**TASK**.
Using the data below, reproduce exactly the lines from the line with "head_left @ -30" to the line with "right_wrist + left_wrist", both included; pictures must be dropped.

§

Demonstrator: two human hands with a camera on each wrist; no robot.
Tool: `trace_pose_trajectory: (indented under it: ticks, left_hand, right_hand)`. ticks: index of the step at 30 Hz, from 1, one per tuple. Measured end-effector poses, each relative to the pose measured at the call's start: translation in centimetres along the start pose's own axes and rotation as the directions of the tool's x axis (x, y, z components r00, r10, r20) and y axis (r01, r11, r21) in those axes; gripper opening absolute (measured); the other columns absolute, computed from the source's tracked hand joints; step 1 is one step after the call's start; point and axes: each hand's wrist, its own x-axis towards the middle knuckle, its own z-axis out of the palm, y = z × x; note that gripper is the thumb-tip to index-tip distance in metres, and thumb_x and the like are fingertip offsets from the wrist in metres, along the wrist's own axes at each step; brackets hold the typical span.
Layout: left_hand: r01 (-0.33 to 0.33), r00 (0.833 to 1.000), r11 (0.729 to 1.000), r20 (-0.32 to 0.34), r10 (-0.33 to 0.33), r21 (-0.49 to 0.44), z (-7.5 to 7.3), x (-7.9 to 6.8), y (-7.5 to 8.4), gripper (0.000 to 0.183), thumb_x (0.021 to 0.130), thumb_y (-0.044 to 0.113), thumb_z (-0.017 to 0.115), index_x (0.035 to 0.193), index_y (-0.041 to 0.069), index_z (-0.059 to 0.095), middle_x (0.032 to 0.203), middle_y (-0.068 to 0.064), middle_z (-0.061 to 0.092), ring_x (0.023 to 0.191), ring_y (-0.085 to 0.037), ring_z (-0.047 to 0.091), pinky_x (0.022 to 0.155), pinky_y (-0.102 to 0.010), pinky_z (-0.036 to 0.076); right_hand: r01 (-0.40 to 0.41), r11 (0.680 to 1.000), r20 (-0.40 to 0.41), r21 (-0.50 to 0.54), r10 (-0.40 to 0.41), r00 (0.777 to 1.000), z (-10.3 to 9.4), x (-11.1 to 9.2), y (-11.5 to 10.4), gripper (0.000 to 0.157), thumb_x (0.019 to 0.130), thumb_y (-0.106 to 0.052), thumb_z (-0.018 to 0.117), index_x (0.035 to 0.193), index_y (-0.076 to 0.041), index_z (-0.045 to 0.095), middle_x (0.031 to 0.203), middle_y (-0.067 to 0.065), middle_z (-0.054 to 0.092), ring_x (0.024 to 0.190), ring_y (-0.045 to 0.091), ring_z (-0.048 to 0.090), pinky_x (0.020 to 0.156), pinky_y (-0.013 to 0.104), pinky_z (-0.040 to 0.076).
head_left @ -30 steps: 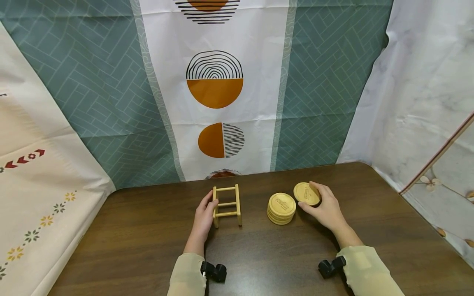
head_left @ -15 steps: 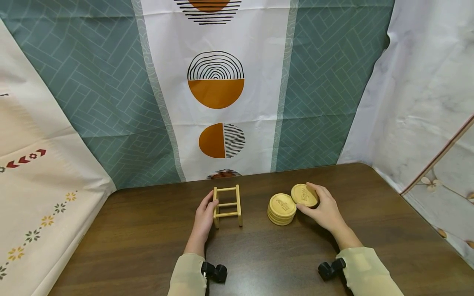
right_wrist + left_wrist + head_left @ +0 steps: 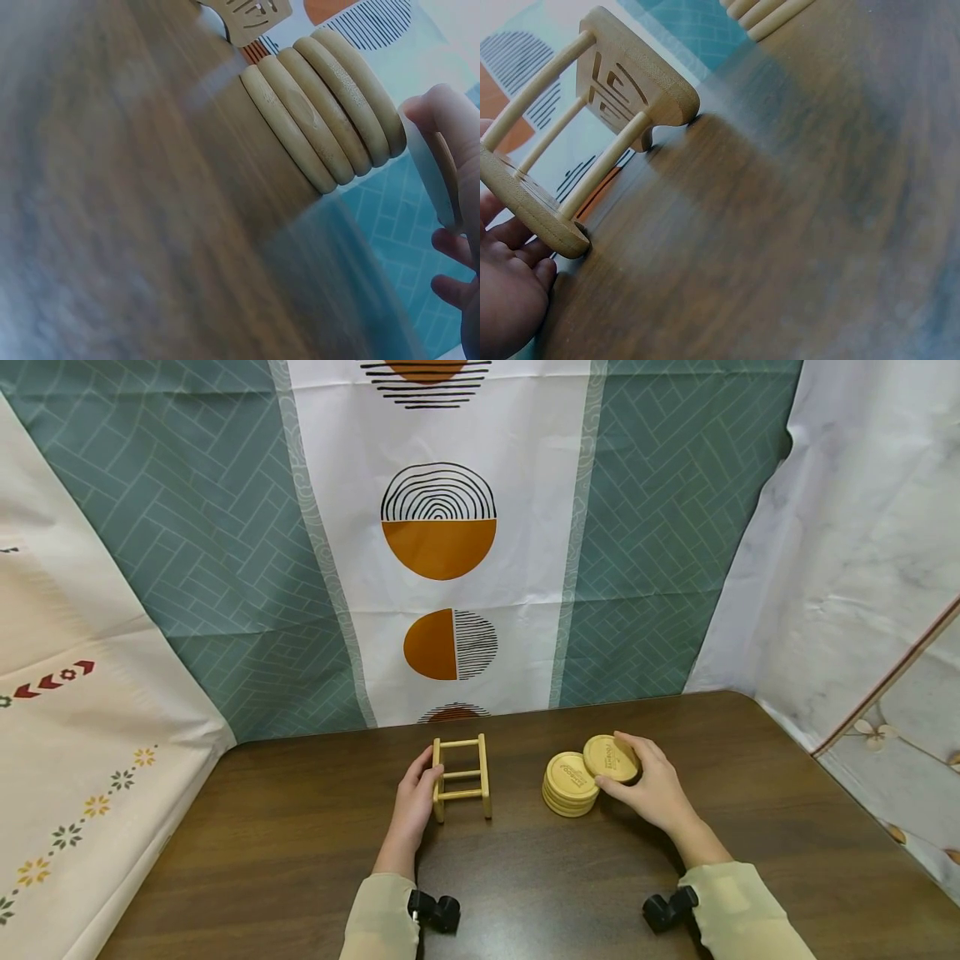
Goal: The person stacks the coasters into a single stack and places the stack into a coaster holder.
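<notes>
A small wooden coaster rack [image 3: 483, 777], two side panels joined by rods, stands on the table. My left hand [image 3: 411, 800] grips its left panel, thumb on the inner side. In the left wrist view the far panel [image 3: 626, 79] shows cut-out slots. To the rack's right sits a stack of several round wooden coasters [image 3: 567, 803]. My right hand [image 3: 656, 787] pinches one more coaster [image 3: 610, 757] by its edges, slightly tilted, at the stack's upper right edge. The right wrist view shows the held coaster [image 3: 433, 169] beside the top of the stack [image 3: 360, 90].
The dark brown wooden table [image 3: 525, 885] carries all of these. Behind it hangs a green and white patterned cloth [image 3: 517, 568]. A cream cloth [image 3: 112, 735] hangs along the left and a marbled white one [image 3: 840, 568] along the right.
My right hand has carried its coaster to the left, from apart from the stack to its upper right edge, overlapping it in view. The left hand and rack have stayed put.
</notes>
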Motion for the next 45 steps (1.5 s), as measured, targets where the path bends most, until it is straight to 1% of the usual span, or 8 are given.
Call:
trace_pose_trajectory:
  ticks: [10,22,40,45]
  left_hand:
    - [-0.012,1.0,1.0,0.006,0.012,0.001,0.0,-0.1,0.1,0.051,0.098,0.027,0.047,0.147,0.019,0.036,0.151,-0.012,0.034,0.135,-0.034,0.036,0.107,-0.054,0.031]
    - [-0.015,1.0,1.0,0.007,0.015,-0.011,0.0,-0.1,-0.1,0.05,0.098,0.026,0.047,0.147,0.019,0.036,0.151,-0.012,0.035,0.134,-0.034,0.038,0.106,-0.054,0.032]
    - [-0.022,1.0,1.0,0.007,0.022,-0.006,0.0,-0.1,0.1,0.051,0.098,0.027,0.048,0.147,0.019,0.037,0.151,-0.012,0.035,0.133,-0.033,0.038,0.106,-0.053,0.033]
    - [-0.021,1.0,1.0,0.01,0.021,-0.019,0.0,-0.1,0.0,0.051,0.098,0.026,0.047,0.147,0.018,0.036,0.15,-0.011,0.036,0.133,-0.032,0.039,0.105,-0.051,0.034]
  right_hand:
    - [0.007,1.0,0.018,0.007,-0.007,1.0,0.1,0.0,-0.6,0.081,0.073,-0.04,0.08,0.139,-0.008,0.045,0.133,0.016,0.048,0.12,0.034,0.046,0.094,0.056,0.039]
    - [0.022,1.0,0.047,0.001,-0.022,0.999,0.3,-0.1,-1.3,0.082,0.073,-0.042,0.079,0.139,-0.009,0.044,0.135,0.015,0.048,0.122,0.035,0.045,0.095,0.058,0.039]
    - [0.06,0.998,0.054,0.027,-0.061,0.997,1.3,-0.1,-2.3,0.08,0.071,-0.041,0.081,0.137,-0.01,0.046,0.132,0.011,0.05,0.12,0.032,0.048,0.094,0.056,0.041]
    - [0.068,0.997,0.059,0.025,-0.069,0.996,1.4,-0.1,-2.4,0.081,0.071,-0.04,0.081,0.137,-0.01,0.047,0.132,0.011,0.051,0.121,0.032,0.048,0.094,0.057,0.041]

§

**SOLUTION FOR THIS EXERCISE**.
head_left @ -30 steps: 
head_left @ -15 steps: 
right_wrist + left_wrist + head_left @ +0 steps: 

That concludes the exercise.